Children can be buffered from surrounding stresses by attentive, responsive parenting, but the adults in these children’s lives are often too burdened by their own problems to offer such care.
Rich kids, Tough adds, may also lack a nurturing connection to their mothers and fathers — not so much in their early years as when they enter adolescence and the push for achievement intensifies. He explores the research of Suniya Luthar, a psychology professor at Teachers College, Columbia University. Luthar “found that parenting mattered at both socioeconomic extremes. For both rich and poor teenagers, certain family characteristics predicted children’s maladjustment, including low levels of maternal attachment, high levels of parental criticism and minimal after-school adult supervision. Among the affluent children, Luthar found, the main cause of distress was ‘excessive achievement pressures and isolation from parents — both physical and emotional.’ ”
Though the title “How Children Succeed” makes the book sound like an instruction manual for parents, it’s really a guide to the ironies and perversities of income inequality in America. Tough, a contributing writer for The New York Times Magazine, portrays a country of very privileged children and very poor ones, both deprived of the emotional and intellectual experiences that make for sturdy character. The political and economic consequences of our unbalanced society have been brought to the fore by debates about the causes of the Great Recession and the claims of the Occupy Wall Street movement. Paul Tough brings us news of the psychological effects of income inequality, through stories of the people who feel these effects most acutely: our children.

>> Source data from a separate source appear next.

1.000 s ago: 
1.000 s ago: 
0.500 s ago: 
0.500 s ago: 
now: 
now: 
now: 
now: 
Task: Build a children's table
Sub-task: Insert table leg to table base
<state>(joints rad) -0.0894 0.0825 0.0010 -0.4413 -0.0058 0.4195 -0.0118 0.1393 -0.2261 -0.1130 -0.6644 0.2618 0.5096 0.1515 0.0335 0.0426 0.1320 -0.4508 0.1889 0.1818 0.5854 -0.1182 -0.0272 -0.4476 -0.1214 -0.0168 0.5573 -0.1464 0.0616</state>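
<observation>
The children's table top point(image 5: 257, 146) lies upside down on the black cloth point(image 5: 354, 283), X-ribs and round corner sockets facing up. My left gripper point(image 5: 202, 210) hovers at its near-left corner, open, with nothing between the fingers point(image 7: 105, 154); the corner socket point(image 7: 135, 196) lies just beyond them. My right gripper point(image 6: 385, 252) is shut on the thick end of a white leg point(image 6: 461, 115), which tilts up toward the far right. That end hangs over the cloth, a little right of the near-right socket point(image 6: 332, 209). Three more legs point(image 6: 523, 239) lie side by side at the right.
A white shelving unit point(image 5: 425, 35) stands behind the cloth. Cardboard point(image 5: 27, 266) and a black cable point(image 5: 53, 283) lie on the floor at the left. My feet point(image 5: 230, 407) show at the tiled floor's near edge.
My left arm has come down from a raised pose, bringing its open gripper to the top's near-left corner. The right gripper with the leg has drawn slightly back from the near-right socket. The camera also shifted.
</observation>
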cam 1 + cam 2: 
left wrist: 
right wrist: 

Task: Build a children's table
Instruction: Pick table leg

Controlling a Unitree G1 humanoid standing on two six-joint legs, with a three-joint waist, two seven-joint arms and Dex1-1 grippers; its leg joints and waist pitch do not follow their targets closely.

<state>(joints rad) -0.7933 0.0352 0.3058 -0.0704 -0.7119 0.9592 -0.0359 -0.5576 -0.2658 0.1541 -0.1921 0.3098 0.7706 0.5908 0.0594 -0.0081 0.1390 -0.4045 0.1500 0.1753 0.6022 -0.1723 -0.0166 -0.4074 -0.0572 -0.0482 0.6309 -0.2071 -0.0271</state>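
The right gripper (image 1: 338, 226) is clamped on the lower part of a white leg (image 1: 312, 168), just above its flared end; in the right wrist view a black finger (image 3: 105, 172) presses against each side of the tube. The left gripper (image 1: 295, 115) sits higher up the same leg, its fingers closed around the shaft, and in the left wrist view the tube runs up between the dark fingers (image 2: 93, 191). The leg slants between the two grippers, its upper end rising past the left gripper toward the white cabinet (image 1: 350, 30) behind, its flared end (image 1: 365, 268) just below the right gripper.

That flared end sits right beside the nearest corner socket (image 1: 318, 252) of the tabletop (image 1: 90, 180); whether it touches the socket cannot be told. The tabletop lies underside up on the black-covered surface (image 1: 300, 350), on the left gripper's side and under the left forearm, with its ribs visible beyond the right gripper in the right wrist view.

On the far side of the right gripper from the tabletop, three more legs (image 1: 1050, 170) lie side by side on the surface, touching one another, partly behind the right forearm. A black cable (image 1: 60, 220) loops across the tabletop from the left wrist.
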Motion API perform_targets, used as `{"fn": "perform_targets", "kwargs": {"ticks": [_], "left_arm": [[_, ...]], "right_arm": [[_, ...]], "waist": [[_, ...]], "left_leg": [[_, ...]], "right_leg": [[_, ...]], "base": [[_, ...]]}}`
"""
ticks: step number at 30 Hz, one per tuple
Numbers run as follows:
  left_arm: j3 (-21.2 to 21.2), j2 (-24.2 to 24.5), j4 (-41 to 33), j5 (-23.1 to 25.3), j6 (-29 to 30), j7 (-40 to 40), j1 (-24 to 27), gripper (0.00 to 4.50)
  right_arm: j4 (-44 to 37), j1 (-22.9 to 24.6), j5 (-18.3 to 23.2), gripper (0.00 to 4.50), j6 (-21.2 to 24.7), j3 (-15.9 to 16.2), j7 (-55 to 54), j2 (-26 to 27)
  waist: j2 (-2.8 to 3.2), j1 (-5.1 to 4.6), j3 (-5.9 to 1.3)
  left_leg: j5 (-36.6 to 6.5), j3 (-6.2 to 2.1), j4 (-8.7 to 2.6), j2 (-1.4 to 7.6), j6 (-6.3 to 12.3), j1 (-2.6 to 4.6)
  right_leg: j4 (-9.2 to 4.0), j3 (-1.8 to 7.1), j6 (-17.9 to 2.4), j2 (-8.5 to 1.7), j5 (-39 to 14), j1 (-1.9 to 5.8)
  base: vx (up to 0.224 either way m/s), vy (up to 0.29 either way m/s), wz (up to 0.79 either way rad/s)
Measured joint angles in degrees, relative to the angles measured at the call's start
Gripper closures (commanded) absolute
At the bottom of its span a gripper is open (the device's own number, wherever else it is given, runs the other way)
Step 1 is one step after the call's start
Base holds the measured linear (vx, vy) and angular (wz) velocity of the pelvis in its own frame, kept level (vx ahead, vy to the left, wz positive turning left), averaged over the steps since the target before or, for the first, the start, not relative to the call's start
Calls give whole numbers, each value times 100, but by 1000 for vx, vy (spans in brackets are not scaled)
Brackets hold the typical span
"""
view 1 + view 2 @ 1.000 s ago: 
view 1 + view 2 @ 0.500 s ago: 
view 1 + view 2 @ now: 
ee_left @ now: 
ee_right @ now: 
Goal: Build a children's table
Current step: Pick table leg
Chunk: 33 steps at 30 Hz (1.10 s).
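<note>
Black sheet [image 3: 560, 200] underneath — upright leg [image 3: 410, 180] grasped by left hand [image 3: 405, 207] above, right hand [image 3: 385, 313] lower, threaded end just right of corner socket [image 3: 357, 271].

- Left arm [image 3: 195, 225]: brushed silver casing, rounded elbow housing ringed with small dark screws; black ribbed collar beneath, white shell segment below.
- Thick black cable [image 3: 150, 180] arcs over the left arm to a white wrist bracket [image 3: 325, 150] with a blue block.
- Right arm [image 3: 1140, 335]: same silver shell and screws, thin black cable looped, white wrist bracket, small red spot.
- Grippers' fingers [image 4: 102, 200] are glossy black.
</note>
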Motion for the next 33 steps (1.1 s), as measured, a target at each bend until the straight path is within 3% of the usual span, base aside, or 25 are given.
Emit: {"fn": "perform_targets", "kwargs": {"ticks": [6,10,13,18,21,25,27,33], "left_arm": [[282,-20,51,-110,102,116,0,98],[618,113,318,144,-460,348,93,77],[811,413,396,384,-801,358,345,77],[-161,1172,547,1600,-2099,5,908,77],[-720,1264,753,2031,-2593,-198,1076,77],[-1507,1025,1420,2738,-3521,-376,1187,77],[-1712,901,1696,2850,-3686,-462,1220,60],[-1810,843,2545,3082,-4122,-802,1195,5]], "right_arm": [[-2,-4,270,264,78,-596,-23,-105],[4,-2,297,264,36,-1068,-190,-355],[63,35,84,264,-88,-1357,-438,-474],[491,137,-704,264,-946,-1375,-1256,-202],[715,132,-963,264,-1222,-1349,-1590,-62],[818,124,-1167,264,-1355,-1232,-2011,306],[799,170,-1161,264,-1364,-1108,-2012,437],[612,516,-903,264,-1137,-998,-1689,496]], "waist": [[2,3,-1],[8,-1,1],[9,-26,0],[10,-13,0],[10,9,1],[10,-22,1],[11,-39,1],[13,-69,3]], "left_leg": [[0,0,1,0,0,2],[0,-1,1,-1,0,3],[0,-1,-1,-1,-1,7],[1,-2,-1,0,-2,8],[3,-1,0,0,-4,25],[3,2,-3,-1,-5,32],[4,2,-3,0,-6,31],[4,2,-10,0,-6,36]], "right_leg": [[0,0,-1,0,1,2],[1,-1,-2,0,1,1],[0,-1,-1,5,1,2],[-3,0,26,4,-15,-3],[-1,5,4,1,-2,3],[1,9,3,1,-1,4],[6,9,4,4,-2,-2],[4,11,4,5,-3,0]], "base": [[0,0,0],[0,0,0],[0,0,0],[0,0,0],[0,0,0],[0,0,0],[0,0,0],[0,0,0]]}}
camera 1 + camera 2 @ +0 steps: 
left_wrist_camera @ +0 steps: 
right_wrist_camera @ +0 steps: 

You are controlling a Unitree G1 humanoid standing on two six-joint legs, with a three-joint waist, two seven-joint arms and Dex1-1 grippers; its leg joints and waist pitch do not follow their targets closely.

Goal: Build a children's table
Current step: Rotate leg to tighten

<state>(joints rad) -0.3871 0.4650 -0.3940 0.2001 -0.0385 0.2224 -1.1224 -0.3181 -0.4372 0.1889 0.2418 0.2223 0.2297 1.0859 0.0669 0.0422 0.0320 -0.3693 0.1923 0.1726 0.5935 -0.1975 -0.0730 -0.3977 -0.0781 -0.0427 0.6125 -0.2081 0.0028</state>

In one of the most affecting parts of his book, he reflects on his decision, 27 years ago, to drop out of college. “It hasn’t escaped my attention,” Tough notes ruefully, that many of the researchers he writes about “have identified dropping out of high school or college as a symptom of substandard noncognitive ability: low grit, low perseverance, bad planning skills.” And yet this same research helped him realize that he was lucky to be allowed to make his own mistakes. After leaving Columbia in the fall of his freshman year, he bicycled alone from Atlanta to Halifax. Following another aborted attempt at college, he took an internship at Harper’s Magazine and embarked on a successful career as a writer and editor.
Fewer and fewer young people are getting the character-building combination of support and autonomy that Tough was fortunate enough to receive. This is a worrying predicament — for who will have the conscientiousness, the persistence and the grit to change it?
Annie Murphy Paul, the author of “Origins: How the Nine Months Before Birth Shape the Rest of Our Lives,” is writing a book about the science of learning.